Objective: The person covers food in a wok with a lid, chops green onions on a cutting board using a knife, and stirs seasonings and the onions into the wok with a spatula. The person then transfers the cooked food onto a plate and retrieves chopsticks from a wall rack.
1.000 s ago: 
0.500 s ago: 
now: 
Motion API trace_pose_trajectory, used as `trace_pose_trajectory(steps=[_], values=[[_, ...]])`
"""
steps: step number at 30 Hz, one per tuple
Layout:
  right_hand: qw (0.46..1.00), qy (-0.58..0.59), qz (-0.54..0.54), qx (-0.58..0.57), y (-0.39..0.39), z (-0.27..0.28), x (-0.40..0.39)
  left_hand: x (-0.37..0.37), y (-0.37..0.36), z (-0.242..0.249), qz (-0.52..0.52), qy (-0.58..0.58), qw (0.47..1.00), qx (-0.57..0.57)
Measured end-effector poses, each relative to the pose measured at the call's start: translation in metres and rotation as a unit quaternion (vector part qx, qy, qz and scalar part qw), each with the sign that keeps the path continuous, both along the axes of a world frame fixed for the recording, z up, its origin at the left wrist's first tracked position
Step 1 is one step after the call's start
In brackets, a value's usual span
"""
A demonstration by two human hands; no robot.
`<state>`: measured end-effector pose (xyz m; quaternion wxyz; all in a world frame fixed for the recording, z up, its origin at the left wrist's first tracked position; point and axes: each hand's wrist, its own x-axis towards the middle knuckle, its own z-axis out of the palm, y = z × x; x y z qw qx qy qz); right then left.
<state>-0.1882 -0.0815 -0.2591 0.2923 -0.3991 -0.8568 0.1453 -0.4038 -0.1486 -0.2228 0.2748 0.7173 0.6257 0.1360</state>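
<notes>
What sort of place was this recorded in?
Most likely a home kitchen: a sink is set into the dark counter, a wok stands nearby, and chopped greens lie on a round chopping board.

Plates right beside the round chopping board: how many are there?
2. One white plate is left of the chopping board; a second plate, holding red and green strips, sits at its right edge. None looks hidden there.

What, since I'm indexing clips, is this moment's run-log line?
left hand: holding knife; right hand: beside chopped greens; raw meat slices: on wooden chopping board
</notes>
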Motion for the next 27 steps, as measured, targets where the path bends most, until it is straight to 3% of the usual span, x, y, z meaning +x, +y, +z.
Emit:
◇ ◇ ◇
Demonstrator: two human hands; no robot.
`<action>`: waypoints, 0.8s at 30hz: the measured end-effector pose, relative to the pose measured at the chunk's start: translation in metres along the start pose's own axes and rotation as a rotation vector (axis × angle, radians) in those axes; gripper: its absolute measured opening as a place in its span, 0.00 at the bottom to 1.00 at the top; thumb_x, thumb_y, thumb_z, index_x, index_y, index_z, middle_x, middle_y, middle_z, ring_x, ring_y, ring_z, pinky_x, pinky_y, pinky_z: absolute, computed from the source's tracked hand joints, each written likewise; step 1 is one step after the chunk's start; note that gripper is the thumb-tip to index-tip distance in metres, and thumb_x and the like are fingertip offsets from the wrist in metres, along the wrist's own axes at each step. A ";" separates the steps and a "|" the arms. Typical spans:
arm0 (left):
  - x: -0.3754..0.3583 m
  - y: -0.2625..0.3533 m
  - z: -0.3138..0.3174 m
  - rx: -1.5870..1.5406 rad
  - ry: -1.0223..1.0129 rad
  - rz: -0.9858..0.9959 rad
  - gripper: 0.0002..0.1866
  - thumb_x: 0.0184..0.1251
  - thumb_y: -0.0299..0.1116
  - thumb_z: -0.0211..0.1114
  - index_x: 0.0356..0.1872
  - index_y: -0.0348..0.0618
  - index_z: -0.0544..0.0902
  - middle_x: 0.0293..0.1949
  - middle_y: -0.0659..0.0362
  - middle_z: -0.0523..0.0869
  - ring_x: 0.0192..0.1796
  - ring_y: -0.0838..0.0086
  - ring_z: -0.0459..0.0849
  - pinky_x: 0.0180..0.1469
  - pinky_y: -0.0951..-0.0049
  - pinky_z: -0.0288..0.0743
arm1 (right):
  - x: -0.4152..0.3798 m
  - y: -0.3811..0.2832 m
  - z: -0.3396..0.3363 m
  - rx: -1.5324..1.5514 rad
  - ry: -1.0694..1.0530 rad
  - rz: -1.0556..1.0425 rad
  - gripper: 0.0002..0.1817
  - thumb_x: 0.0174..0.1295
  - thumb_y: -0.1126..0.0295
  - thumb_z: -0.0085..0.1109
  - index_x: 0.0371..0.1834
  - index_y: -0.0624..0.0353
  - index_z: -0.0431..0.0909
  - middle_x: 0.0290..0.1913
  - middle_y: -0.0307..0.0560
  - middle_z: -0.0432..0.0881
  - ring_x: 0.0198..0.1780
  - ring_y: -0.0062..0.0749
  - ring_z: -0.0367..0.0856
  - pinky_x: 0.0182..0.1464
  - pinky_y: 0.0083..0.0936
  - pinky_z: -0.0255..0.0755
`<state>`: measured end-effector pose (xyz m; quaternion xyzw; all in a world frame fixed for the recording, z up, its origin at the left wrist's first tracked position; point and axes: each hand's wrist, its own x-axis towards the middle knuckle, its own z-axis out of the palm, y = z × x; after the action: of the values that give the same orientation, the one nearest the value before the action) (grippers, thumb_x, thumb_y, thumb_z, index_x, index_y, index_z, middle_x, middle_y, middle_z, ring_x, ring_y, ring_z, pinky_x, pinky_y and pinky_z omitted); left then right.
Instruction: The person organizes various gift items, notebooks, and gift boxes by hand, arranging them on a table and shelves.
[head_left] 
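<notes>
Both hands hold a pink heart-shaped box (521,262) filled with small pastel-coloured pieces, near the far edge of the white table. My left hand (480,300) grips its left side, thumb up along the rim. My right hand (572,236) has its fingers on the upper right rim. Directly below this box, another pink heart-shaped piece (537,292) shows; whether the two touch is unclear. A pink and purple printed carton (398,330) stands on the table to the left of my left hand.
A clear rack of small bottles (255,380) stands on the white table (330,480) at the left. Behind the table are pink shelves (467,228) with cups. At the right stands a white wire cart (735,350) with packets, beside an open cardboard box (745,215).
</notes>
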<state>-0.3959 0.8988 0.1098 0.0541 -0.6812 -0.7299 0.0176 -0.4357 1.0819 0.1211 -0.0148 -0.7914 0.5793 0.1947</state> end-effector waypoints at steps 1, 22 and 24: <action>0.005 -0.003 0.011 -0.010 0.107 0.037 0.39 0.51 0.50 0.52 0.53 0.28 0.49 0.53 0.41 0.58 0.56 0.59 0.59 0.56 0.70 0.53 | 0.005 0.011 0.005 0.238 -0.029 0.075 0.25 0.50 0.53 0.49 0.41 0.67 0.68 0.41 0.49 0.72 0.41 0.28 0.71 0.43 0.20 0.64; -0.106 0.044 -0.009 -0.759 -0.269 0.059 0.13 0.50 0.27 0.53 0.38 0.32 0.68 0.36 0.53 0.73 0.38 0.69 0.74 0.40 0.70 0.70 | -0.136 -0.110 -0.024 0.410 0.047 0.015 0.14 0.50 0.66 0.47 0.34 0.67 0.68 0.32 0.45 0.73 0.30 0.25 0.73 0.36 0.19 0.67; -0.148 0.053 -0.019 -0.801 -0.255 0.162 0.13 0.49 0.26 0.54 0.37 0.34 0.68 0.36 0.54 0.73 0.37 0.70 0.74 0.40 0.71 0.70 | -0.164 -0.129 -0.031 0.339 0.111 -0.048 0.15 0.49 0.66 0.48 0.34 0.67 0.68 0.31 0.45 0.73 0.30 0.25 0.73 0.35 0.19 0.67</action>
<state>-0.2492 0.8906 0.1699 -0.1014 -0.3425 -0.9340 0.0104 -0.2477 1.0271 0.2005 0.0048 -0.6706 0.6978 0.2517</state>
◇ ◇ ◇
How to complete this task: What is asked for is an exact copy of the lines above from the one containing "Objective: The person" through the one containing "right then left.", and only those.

Output for this exercise:
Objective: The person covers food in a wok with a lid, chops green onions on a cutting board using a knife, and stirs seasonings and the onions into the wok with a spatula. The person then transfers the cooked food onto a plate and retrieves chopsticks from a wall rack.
1.000 s ago: 
0.500 s ago: 
now: 
Motion API trace_pose_trajectory, used as `trace_pose_trajectory(steps=[_], values=[[_, ...]])`
"""
steps: step number at 30 Hz, one per tuple
Layout:
  right_hand: qw (0.46..1.00), qy (-0.58..0.59), qz (-0.54..0.54), qx (-0.58..0.57), y (-0.39..0.39), z (-0.27..0.28), x (-0.40..0.39)
  left_hand: x (-0.37..0.37), y (-0.37..0.36), z (-0.242..0.249), qz (-0.52..0.52), qy (-0.58..0.58), qw (0.47..1.00), qx (-0.57..0.57)
Measured end-effector poses, each relative to the pose measured at the call's start: translation in metres and rotation as a unit quaternion (vector part qx, qy, qz and scalar part qw), each with the sign that keeps the path continuous, both along the axes of a world frame fixed for the recording, z up, its origin at the left wrist's first tracked position
Step 1 is one step after the call's start
In brackets, a value's usual span
"""
A demonstration by two human hands; no robot.
`<state>`: measured end-effector pose (xyz m; quaternion wxyz; all in a world frame fixed for the recording, z up, its origin at the left wrist's first tracked position; point and axes: each hand's wrist, its own x-axis towards the middle knuckle, its own z-axis out of the palm, y = z × x; x y z qw qx qy qz); right then left.

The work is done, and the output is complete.